Packed up the gear and headed out to Lynnhaven tonight. The weather was perfect and the tides were favorable. 

I rode the tide out to the "G-Spot" and coasted by an outline in the shadows by the grass beds. Grunting a splashing made me creep closer. Come to find out it was Tug Capn with a healthy 27 1/2" Pup in the net. Notice the middle finger for crashin' his spot.










We exchanged ideas and what not, then I proceeded to fish the near by grass line with some *GREAT* results!! 
































































It slowed down a little in that stretch of water, so I sauntered up river a bit and ran into Russ and newby Matt. Russ was burnin' 'em up on a Smoke colored Gulp! 
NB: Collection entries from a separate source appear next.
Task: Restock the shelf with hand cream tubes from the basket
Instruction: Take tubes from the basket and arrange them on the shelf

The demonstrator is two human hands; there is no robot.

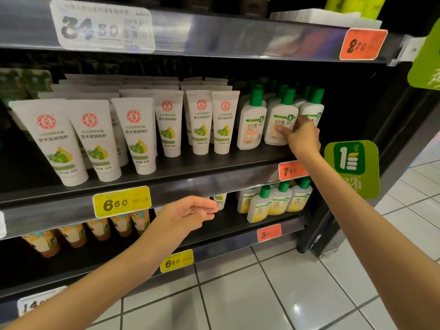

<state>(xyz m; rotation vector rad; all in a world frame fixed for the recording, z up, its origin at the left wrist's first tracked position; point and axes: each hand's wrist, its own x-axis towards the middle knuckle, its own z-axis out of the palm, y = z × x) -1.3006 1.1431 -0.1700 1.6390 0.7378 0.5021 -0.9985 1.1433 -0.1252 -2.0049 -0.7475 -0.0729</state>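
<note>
Left grip [188, 214] relaxed, empty, below hand cream tubes [140, 132], right grip [303, 139] pinching lotion bottle [279, 120] beside them

A yellow price tag [122, 201], green-capped lotion bottles [250, 125], a green thumbs-up sign [352, 167], white floor tiles [273, 294].

A shop: stocked shelves [181, 172] of hand cream tubes [140, 134] with price tags [122, 201] along their edges.
</note>
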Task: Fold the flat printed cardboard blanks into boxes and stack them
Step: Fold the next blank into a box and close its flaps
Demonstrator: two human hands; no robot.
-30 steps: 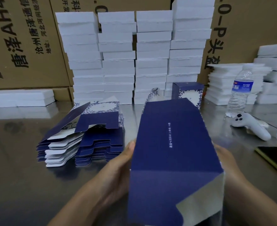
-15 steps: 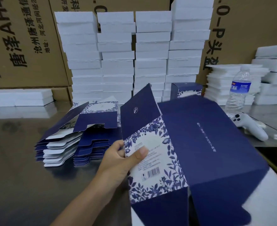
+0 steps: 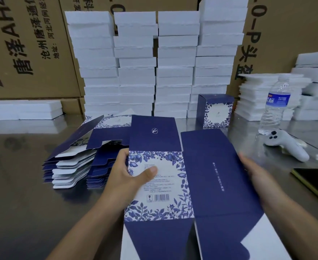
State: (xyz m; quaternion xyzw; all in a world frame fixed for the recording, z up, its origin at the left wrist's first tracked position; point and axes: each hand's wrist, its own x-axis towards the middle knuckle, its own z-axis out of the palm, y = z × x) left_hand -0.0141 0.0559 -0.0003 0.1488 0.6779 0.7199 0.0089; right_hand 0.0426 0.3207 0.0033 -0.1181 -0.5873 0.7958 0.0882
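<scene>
Head view: the cardboard blank [image 3: 210, 175] is held above the bench [image 3: 23, 203], directly in front of the person and between both hands. Two of its panels face the camera: a white panel with blue floral print and a barcode on the left, and a plain dark blue panel with one line of small white text on the right. Dark blue flaps extend from the far and near ends of both panels. The left hand [image 3: 130, 177] grips the left edge of the floral panel, thumb pressed flat on the printed face and fingers wrapped behind. The right hand [image 3: 257, 175] holds the right edge of the dark blue panel; most of its fingers are hidden behind the card. Left of the held blank, a pile of flat blanks [image 3: 73, 166] lies on the bench in two adjoining stacks. One folded box [image 3: 215, 113] stands upright further back, just in front of the stacked white foam blocks [image 3: 135, 72]. Brown shipping cartons [image 3: 28, 44] stand behind the foam. On the right of the bench are a water bottle [image 3: 275, 107], a white controller [image 3: 285, 145] near its base, and a dark phone [image 3: 315, 182] lying flat.
</scene>
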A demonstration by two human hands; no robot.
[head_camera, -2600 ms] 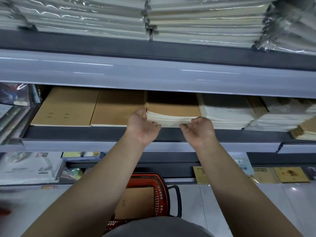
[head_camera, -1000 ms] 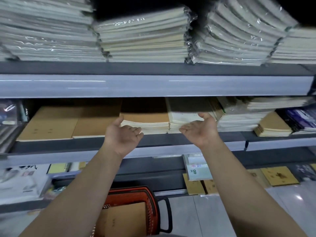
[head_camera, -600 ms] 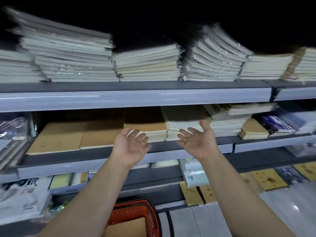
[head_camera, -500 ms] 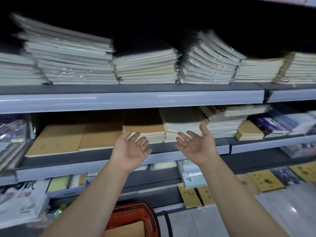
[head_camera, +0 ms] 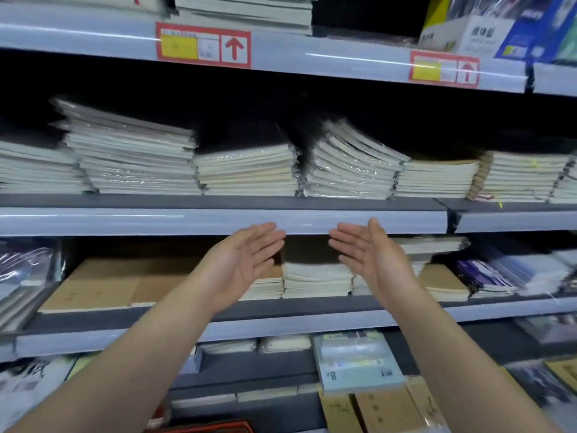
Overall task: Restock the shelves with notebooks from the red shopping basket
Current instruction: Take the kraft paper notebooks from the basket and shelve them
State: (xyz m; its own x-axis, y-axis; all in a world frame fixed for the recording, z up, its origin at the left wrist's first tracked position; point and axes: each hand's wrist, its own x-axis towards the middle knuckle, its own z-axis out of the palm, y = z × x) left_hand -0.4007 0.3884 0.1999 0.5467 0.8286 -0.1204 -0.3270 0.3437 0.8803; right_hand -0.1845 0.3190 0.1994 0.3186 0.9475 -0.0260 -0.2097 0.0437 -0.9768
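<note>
Left hand (head_camera: 240, 262): ours, raised in front of the middle shelf (head_camera: 218, 310), palm turned inward, fingers straight and together, holding nothing

Right hand (head_camera: 370, 257): ours, raised level with the left, palm facing it, fingers straight, holding nothing; a gap lies between the two palms

Kraft-cover notebooks (head_camera: 103, 285): we count two flat brown covers side by side at the left of the middle shelf, with a thicker brown-topped stack just to their right, partly hidden behind our left hand

Pale-edged notebook stack (head_camera: 317, 279): on the middle shelf, seen through the gap between our hands, page edges facing us

Small brown stack (head_camera: 443, 284): middle shelf, just right of our right wrist; dark purple-covered packs (head_camera: 480, 276) lie beside it

Wrapped notebook stacks (head_camera: 246, 170): upper shelf, several piles in clear film, ranged across its whole width, well above our fingertips

Shelf rail (head_camera: 406, 221): pale strip under the upper shelf, directly behind our fingertips

Price labels (head_camera: 203, 45): red-bordered, with upward arrows, on the top rail

Pale blue pack (head_camera: 359, 364): lower shelf, marked with an 8, brown covers below it

Red shopping basket (head_camera: 212, 428): only a sliver of its rim shows at the bottom edge, between our forearms; we cannot tell what it contains
</note>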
I set up shop a couple hundred yards up right on a ton of bait getting crashed. Good results again! 




























The fish weren't the only ones taken' a beatin'!! 
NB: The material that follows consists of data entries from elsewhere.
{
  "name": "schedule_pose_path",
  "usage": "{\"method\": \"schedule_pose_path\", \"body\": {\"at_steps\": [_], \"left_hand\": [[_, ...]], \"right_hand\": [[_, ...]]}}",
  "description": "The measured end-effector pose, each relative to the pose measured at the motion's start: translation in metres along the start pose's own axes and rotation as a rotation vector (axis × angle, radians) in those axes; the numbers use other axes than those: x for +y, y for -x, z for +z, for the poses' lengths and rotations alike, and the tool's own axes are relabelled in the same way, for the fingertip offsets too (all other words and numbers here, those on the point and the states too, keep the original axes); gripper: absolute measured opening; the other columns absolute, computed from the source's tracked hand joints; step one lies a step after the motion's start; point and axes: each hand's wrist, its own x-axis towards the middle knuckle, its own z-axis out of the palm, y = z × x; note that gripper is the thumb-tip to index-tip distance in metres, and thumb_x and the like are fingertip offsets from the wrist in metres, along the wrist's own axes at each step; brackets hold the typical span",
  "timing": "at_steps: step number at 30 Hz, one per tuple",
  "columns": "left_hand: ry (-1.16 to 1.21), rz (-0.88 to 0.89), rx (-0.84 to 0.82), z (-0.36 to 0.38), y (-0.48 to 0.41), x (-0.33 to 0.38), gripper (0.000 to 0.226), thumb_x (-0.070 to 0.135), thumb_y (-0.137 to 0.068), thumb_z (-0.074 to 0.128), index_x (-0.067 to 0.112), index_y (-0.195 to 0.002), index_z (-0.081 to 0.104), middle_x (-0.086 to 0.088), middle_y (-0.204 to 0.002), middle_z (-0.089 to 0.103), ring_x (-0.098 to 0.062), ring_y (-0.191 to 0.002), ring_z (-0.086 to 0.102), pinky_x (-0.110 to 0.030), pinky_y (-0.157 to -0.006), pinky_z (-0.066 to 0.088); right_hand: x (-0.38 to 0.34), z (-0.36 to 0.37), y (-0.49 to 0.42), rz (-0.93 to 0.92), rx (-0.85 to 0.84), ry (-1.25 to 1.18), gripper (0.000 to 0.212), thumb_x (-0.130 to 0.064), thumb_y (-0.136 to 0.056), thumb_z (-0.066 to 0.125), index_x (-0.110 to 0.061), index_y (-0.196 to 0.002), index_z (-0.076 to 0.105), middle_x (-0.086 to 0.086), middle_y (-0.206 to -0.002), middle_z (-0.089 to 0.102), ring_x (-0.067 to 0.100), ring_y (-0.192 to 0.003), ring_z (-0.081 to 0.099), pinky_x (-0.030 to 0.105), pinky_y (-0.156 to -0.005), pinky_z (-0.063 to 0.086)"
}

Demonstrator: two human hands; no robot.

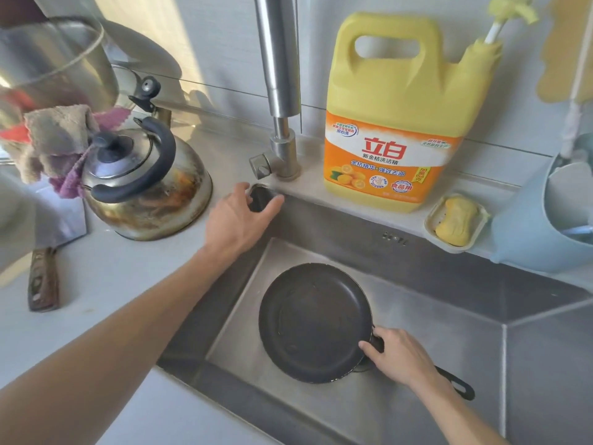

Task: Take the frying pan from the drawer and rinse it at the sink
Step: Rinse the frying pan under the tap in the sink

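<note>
A black frying pan (316, 322) lies flat in the steel sink (433, 364), its inside facing up and dry-looking. My right hand (398, 356) grips the pan's handle close to the bowl; the handle's end sticks out behind my wrist. My left hand (239, 220) hovers over the sink's back left corner, fingers spread and empty, just below the steel tap's lever (261, 165). The tap's column (279, 59) rises from the ledge behind the sink. No water is running.
A stained steel kettle (144, 184) with a rag draped beside it stands on the left counter, with a knife handle (43, 277) nearer me. A yellow detergent jug (407, 114), a soap dish (455, 220) and a blue bucket (529, 232) line the back ledge.
</note>
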Motion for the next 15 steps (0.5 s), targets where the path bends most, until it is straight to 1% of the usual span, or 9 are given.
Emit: {"method": "schedule_pose_path", "body": {"at_steps": [2, 3, 4, 6, 7, 8, 11, 13, 15], "left_hand": [[-0.010, -0.012, 0.011, -0.010, -0.015, 0.015, 0.095, 0.085, -0.090, 0.052, 0.014, -0.153, 0.058, -0.010, -0.138, 0.077, -0.038, -0.130, 0.070, -0.045, -0.102, 0.055], [-0.009, -0.018, 0.011, -0.013, -0.021, 0.020, 0.091, 0.083, -0.091, 0.052, 0.013, -0.148, 0.062, -0.011, -0.135, 0.078, -0.039, -0.128, 0.070, -0.043, -0.098, 0.054], [-0.003, -0.017, 0.016, -0.015, -0.026, 0.023, 0.083, 0.080, -0.093, 0.052, 0.013, -0.139, 0.068, -0.011, -0.129, 0.079, -0.040, -0.123, 0.071, -0.042, -0.092, 0.052], [-0.013, 0.007, 0.033, -0.017, -0.033, 0.025, 0.064, 0.072, -0.096, 0.052, 0.015, -0.113, 0.075, -0.012, -0.113, 0.081, -0.041, -0.107, 0.073, -0.038, -0.081, 0.049], [-0.029, 0.018, 0.040, -0.017, -0.035, 0.025, 0.058, 0.068, -0.096, 0.051, 0.015, -0.103, 0.073, -0.014, -0.105, 0.080, -0.041, -0.098, 0.071, -0.039, -0.078, 0.048], [-0.045, 0.026, 0.042, -0.018, -0.035, 0.025, 0.055, 0.064, -0.097, 0.050, 0.014, -0.097, 0.072, -0.015, -0.100, 0.078, -0.041, -0.092, 0.068, -0.040, -0.077, 0.048], [-0.049, 0.035, 0.019, -0.020, -0.034, 0.025, 0.055, 0.057, -0.099, 0.044, 0.008, -0.094, 0.069, -0.020, -0.096, 0.075, -0.043, -0.087, 0.065, -0.045, -0.077, 0.052], [-0.012, 0.024, -0.009, -0.021, -0.037, 0.022, 0.058, 0.056, -0.095, 0.038, 0.006, -0.092, 0.068, -0.021, -0.094, 0.077, -0.044, -0.087, 0.069, -0.049, -0.080, 0.059], [0.017, 0.011, -0.032, -0.022, -0.043, 0.016, 0.062, 0.058, -0.088, 0.035, 0.007, -0.094, 0.070, -0.022, -0.095, 0.079, -0.045, -0.090, 0.075, -0.054, -0.087, 0.064]], "right_hand": [[0.001, 0.001, -0.001, 0.002, -0.002, -0.006, 0.040, -0.061, -0.095, 0.060, -0.034, -0.069, 0.047, -0.009, -0.074, 0.066, 0.022, -0.075, 0.065, 0.037, -0.066, 0.053], [0.002, 0.001, -0.001, 0.001, -0.004, -0.009, 0.040, -0.061, -0.095, 0.060, -0.033, -0.069, 0.048, -0.009, -0.073, 0.066, 0.021, -0.074, 0.065, 0.037, -0.066, 0.054], [0.003, 0.001, -0.002, 0.002, -0.007, -0.012, 0.040, -0.061, -0.094, 0.060, -0.032, -0.069, 0.048, -0.009, -0.071, 0.065, 0.022, -0.073, 0.065, 0.037, -0.066, 0.053], [0.004, 0.002, -0.005, -0.002, -0.010, -0.007, 0.042, -0.062, -0.093, 0.060, -0.030, -0.068, 0.047, -0.007, -0.068, 0.063, 0.023, -0.073, 0.064, 0.037, -0.064, 0.052], [0.005, 0.002, -0.006, -0.002, -0.012, -0.005, 0.044, -0.062, -0.093, 0.060, -0.029, -0.068, 0.047, -0.007, -0.067, 0.062, 0.023, -0.072, 0.064, 0.037, -0.063, 0.051], [0.005, 0.002, -0.006, 0.000, -0.012, -0.004, 0.044, -0.061, -0.094, 0.061, -0.028, -0.067, 0.047, -0.007, -0.066, 0.061, 0.022, -0.071, 0.063, 0.036, -0.061, 0.049], [0.004, 0.001, -0.007, 0.005, -0.014, -0.002, 0.046, -0.060, -0.094, 0.063, -0.024, -0.069, 0.052, -0.006, -0.063, 0.058, 0.022, -0.069, 0.061, 0.034, -0.057, 0.043], [0.003, 0.001, -0.008, 0.010, -0.016, -0.002, 0.046, -0.061, -0.093, 0.063, -0.020, -0.074, 0.058, -0.004, -0.065, 0.060, 0.023, -0.070, 0.061, 0.035, -0.058, 0.045], [0.003, 0.000, -0.008, 0.015, -0.020, 0.001, 0.046, -0.063, -0.093, 0.062, -0.019, -0.079, 0.062, -0.003, -0.067, 0.063, 0.025, -0.072, 0.062, 0.037, -0.060, 0.047]]}}
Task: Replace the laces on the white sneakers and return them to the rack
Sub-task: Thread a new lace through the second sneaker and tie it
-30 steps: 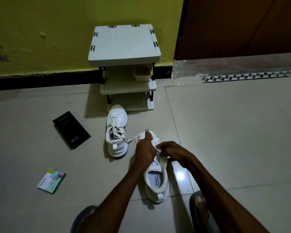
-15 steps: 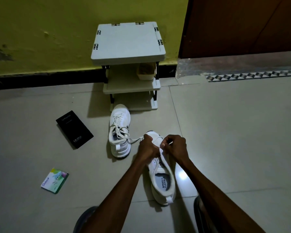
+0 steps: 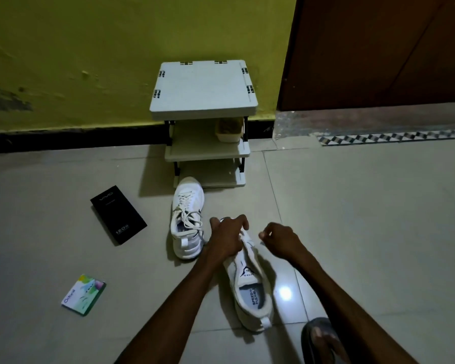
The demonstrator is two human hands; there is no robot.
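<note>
Left hand (image 3: 227, 239) grips smooth white sneaker (image 3: 250, 290); right hand (image 3: 283, 241) curled, hold unclear.

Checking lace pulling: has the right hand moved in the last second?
Yes. The right hand has drawn slightly right, away from the laced sneaker, opening a gap from the left hand.

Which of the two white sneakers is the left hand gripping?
The nearer sneaker, its insole printed SPEED FLEXIBLE; the left hand grips its front. The other sneaker, visibly laced, stands untouched in front of the rack.
</note>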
Whilst wrestling a 27" Pup in the boat, some rich dude ran out on his dock around 1 am and asked me if "he could help me?" in a a-holey tone. I said "Yes, I could use a net, 'cause I forgot mine". He didn't find that funny and said he called the cops. As far as I know the end of one's property is the low tide mark. I was at least 25 yard from that and I didn't lay a hand on his dock. Needless to say the cops never came and he just glared at Tug, Bob & I while we were catching all of "his" fish...

The Pups are on a rampage back there, just follow the bait balls. More 27" + Pups than I've ever seen. See ya out there! (oh, and the title should be AM not PM) 

Skunk


----------



## Grilled Sardine (Apr 22, 2008)

awesome...nice job


----------



## AndyMedic (Mar 22, 2003)

I had my first encounter with the bipolar lady and her stupid dog out there 2 days ago


----------



## seeknfin (Dec 28, 2006)

Nice fish.. Seems I've been using the wrong bait. 
How in the h3ll do you get that cranberry/almond granola to stay on a hook? 
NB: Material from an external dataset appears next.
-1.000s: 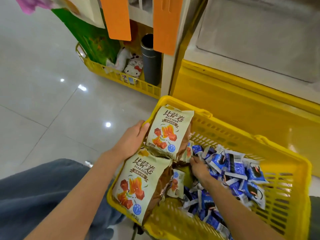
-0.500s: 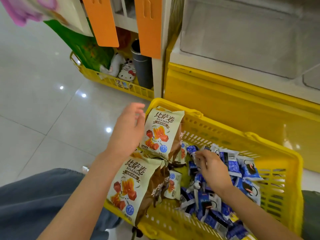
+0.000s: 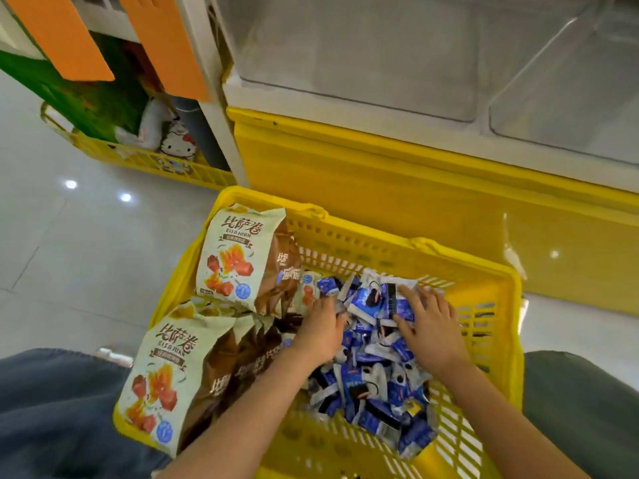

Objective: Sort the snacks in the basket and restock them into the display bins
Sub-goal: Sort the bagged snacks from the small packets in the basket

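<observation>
A yellow basket sits in front of me. Two large cream pizza-roll bags lean on its left side, one at the back and one at the front. A heap of small blue-and-white snack packets fills the middle. My left hand is sunk in the heap's left side, fingers curled down round some packets. My right hand lies on the heap's far right, fingers spread flat over the packets. Clear display bins stand above, behind the basket.
The bins rest on a white ledge over a yellow base. A second yellow basket with plush toys stands at the back left under orange tags. Glossy floor tiles lie to the left. My knees flank the basket.
My left hand left the rear pizza-roll bag and went down into the blue packets. My right hand slid to the far right of the heap. The view moved closer to the bins.
</observation>
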The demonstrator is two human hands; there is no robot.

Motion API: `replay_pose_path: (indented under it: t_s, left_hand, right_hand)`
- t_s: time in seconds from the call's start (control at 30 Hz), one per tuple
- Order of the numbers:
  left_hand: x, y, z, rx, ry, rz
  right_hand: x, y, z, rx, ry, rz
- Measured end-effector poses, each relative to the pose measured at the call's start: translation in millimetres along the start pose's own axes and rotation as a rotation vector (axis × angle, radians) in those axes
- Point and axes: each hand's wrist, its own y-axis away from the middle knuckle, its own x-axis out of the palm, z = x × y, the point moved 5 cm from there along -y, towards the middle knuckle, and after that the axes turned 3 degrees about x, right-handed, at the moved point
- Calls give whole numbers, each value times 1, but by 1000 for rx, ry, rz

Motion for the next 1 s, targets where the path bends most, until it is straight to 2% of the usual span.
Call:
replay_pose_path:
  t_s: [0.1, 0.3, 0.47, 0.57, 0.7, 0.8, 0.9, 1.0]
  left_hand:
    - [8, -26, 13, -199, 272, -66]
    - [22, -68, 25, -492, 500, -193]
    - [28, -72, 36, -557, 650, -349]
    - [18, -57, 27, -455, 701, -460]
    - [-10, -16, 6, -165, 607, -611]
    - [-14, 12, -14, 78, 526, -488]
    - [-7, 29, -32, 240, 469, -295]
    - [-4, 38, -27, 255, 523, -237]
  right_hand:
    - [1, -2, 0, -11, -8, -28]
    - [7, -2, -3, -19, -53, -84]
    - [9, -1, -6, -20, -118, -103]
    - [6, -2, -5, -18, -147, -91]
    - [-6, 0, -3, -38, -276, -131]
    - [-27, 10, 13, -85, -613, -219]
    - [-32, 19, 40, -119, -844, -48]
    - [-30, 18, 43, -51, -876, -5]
Harassen the high dollars and gettn some major pullage while they watch, now that's some fine payback there, I don't care who you are.

Keep the posts coming, 'cause it's always good to here 'bout someone catching the fishes.

Thanks for the post, Tim


----------



## Jesse Lockowitz (Feb 13, 2006)

seeknfin said:


> Nice fish.. Seems I've been using the wrong bait.
> How in the h3ll do you get that cranberry/almond granola to stay on a hook?
> 
> Harassen the high dollars and gettn some major pullage while they watch, now that's some fine payback there, I don't care who you are.
> ...


na, if he was using cranberry granola, he woulda caught me 

released me, and prlly caught me again 

good chum line of cheetos going


----------



## RuddeDogg (Mar 20, 2004)

Great work. Congrats.


----------



## SkunkApe (Dec 9, 2006)

seeknfin said:


> Nice fish.. Seems I've been using the wrong bait.
> How in the h3ll do you get that cranberry/almond granola to stay on a hook?


Take the 6/0 Circle, put a dried cranberry on the shank, tie a piece of Granola the bend of the hook w/ a Bloodworm FishBite, then top it off w/ another piece of cranberry. Works like a charm....

Seriously, they were getting all roused up by cut Mullet heads. Never had a hit on the tails......

I'm on the water tomorrow night around 7pm if anyone wants to get some pullage. 

Skunk


----------